Моника сзади удивленно вздыхает.
– Мне тут не на что их поставить, – произносит он и по-медвежьи отходит, – а на стены вешать как-то пафосно.
Гиперреализм, и с первого взгляда – безупречный. Не на сто процентов ее стиль, но у Флоренс перехватывает дыхание: она узнает в главном герое маленького Тьяго. Он испуганно смотрит зрителю в глаза, а позади, с доброй сотней мелких деталей, изображен Медельин, из которого родом их семьи.
– Давай я сначала все открою, а потом объясню? – предлагает Тьяго.
– Конечно, поступай, как считаешь нужным, – произносит Флоренс.
Пять картин объединены одним персонажем, взрослеющим по мере того, как обнажаются полотна, но фон постоянно меняется. Разные люди, предметы, настроение. Его объяснения здесь не нужны: тема понятна с первого взгляда. Недавно она уже видела эти эмоции. Тот стрит-арт в Париже… Их объединяет одна тема. Мигранты, их чувства, их боль. То, с чем они сталкиваются каждый день, от брезгливого непонимания до откровенной ненависти.
И что бы ни происходило, персонаж – хоть это и сам Тьяго – остается колумбийцем. Флоренс чувствует, замечает в маленьких деталях. Сложно дышать: ей будто спустили знак свыше.
– Как называется? – сглотнув комок в горле, спрашивает она.
– Пять стадий, – отвечает Тьяго.
Флоренс снова переводит взгляд на первую картину. Как она сразу не заметила? Это ведь испуганное отрицание. В подростке на второй – гнев. В школьнике, одетом в форму футболиста, но все равно перемазанном краской, – торг. В уставшем студенте, сидящем на каменном полу мастерской, – депрессия.

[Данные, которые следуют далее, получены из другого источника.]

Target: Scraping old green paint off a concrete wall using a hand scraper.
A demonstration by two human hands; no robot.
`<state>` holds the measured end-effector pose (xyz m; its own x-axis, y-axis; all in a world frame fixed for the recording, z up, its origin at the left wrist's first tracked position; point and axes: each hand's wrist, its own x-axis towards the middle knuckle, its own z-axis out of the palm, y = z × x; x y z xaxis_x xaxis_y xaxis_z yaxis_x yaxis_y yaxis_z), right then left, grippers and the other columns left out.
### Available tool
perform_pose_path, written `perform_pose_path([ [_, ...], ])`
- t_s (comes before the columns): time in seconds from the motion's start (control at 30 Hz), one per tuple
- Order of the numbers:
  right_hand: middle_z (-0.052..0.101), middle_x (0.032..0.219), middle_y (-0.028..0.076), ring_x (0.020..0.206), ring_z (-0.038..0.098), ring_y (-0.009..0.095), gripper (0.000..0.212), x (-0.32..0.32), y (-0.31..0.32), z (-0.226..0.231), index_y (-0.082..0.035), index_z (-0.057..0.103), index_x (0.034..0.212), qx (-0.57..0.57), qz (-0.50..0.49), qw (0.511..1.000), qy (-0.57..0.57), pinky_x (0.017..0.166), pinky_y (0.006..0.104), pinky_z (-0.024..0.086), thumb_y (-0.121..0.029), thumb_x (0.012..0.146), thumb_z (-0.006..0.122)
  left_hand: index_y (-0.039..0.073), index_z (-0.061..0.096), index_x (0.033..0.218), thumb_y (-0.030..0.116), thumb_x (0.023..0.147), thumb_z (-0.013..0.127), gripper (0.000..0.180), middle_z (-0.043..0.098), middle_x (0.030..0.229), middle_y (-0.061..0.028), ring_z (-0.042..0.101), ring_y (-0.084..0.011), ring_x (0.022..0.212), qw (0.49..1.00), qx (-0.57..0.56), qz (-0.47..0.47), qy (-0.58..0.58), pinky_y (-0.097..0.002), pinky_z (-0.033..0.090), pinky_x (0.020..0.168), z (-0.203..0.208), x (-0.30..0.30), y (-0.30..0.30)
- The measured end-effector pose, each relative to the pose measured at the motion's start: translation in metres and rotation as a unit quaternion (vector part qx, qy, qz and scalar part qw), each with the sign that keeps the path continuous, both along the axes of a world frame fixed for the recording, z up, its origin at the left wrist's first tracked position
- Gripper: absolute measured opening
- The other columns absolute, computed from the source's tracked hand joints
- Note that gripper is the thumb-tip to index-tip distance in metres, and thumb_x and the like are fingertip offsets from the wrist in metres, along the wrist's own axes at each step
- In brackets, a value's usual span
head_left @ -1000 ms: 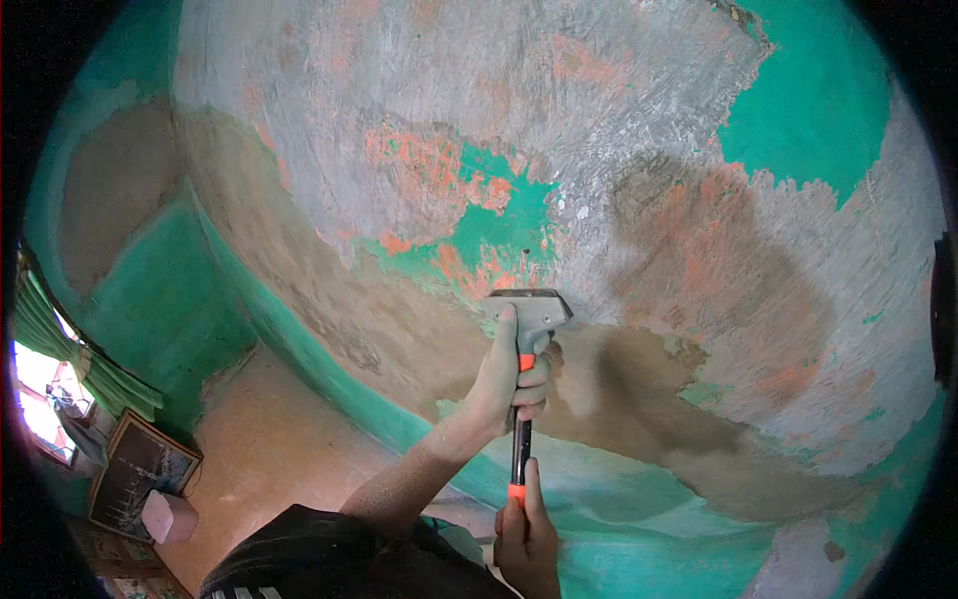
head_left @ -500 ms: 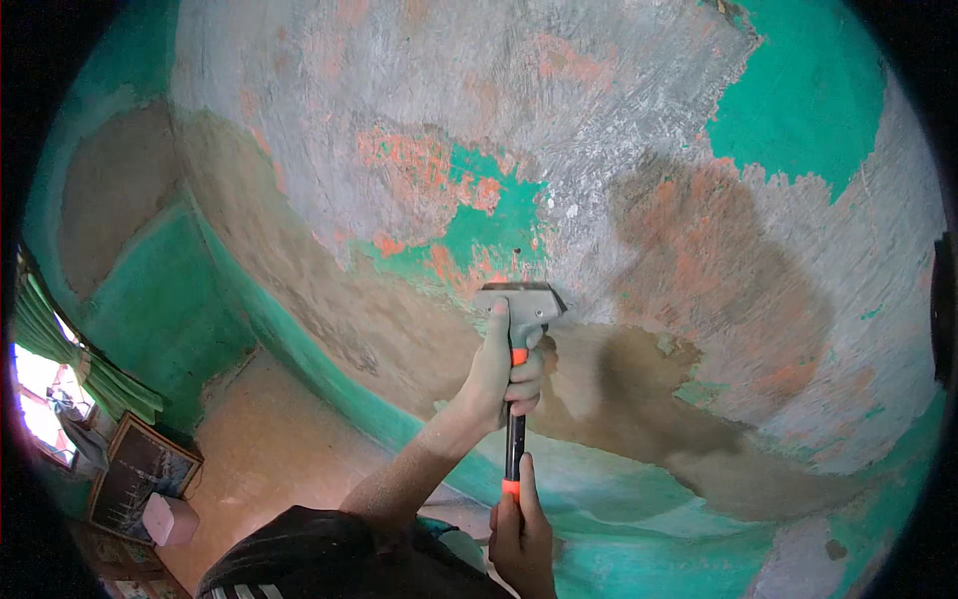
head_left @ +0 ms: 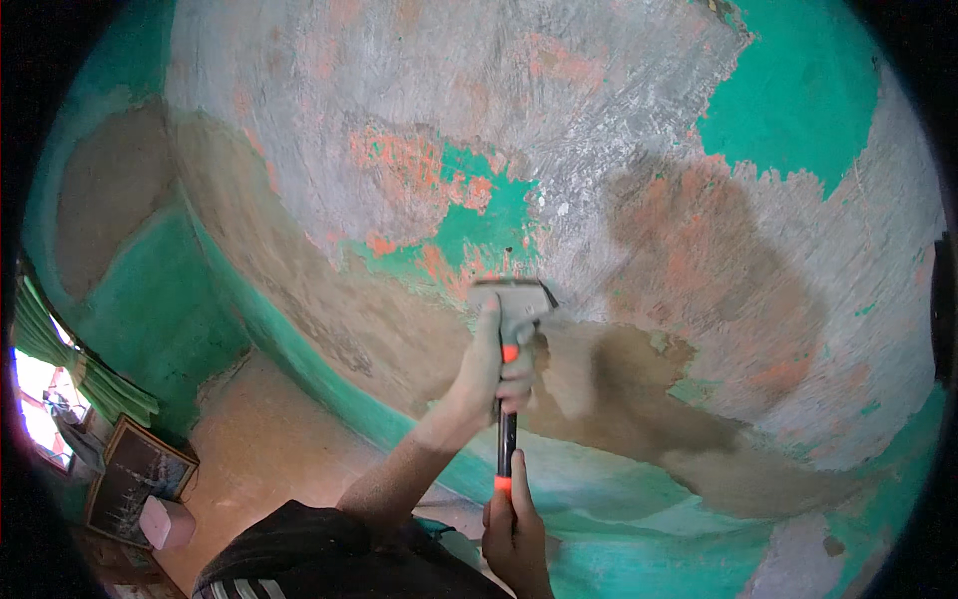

На последней картине Тьяго того же возраста, что и сейчас. Он вплетает колумбийские мотивы в свой образ, но уже не переживает так сильно. Он спокоен и куда более уверен в себе. Принятие.
Это то, чего не хватало парижскому граффити. Там было чистое отчаяние, где нет выхода. Нет светлого будущего – все предопределено, бесконечная борьба не имеет исхода.
У Тьяго получается сделать жизнеутверждающее высказывание, которое в конце оставляет только светлые чувства.
– Я хочу это выставить, – шепчет Флоренс и поворачивается к нему.
– Правда? – удивленно открывает рот тот. – Но я…
– Мы – родня, – слабо улыбается она, – ты же не откажешь?
– Нет, что ты, я наоборот… Да, да, конечно.
Эти картины должен увидеть Джек: в них как раз то, чего ему не хватает. Надежда.
Внутри щелкает, глаза мгновенно намокают. Горло перехватывает, и сказать что-то становится невозможно. По щекам катятся слезы, Флоренс начинает мелко трясти. Черт, только не сейчас.
Она выставляет вперед руку, показывает на себя и выбегает из мастерской. На улице истерика становится хуже: Флоренс сползает по стене, откровенно рыдая и всхлипывая. В голове остается всего одна мысль: они с Джеком больше не увидятся.